Full Participation is a Human Right Arts Festival
In the spirit of human rights and the essential connection that all persons and members of the community share, the Full Participation is a Human Right Arts Festival highlights experiences that shed light on the human struggle to transcend violence, punishment and exclusion.
Participants are actors, artists, poets, musicians, and activists who will give voice to their insights on the path to community following periods of loss, separation and pain, while celebrating our return to each other and the hope for the future.
Thursday, October 11th – The Community Church of New York (40 E. 35th Street, New York, NY)
Gallery 35 (28 E. 35th Street) - (6:00-7:00 PM). Opening of art exhibit, “Time’s Up” - showing of works by justice-impacted and other artists.
Judd Nielsen’s Jazz Quartet (6:00-7:00 PM) (Hall of Assembly)
Dupree and Barry Kornhauser (7:10-7:30 PM) (Hall of Worship) – Social justice vocal artist accompanied by guitarist
Friday, October 12th – The Commons (388 Atlantic Avenue, Brooklyn, NY)
Families United for Racial and Economic Equality (FUREE) – (7:00-9:00 PM) – Open Mic Night
Saturday – October 13th – The Community Church of New York
DJ Dance Party (DJ Jamm) (6:00-9:00 PM) (Hall of Assembly)
People’s Voice Café (7:00-10:00 PM) (Hall of Worship)
Sunday, October 14th – The Commons (388 Atlantic Avenue, Brooklyn, NY)
Full Participation Arts Festival Marathon (2:00 PM-7:00 PM)

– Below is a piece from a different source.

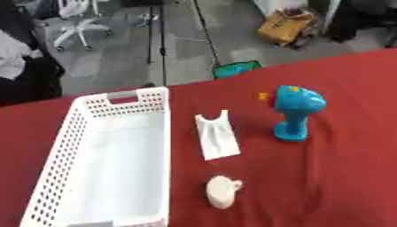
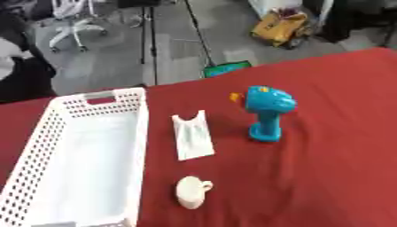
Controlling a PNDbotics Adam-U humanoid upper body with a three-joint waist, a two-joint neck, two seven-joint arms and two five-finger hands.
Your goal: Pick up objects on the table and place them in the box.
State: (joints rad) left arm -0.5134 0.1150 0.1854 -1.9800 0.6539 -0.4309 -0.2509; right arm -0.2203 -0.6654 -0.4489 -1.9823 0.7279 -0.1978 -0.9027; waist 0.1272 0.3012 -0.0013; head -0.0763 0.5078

Jacqueline Wade, Writer, Director, Actress (2:00-2:30 PM) – staged reading from “Mia Theresa” and two short films: “Rubber Room New York Style” and “Demonstration.”
Jacqueline Wade, a member of Actor’s Equity and SAG-AFTRA, received her undergraduate degree from Temple University's Theatre Department and majored in acting and directing. Jacqueline went onto complete the two-year actor training program at Circle in the Square Actor's Training Program in New York City. Jacqueline Wade is a member Actor's Equity and SAG-AFTRA. Jacqueline Wade also has written many plays, that have been produced at various theaters including, "Black Panther Women" at LaMama E.T.C., Fourth Street Theatre, and International Fringe Festival, "Antigone Assata Shakur" at Center at West Park, "Mama Africa" at the Kitchen. Jacqueline was commissioned to write the play, "Mae Jemison" for "Black Spectrum Theatre” along with other plays that were performed to over 8,000 students over the years. Jacqueline has received many awards for her writing, teaching and performing.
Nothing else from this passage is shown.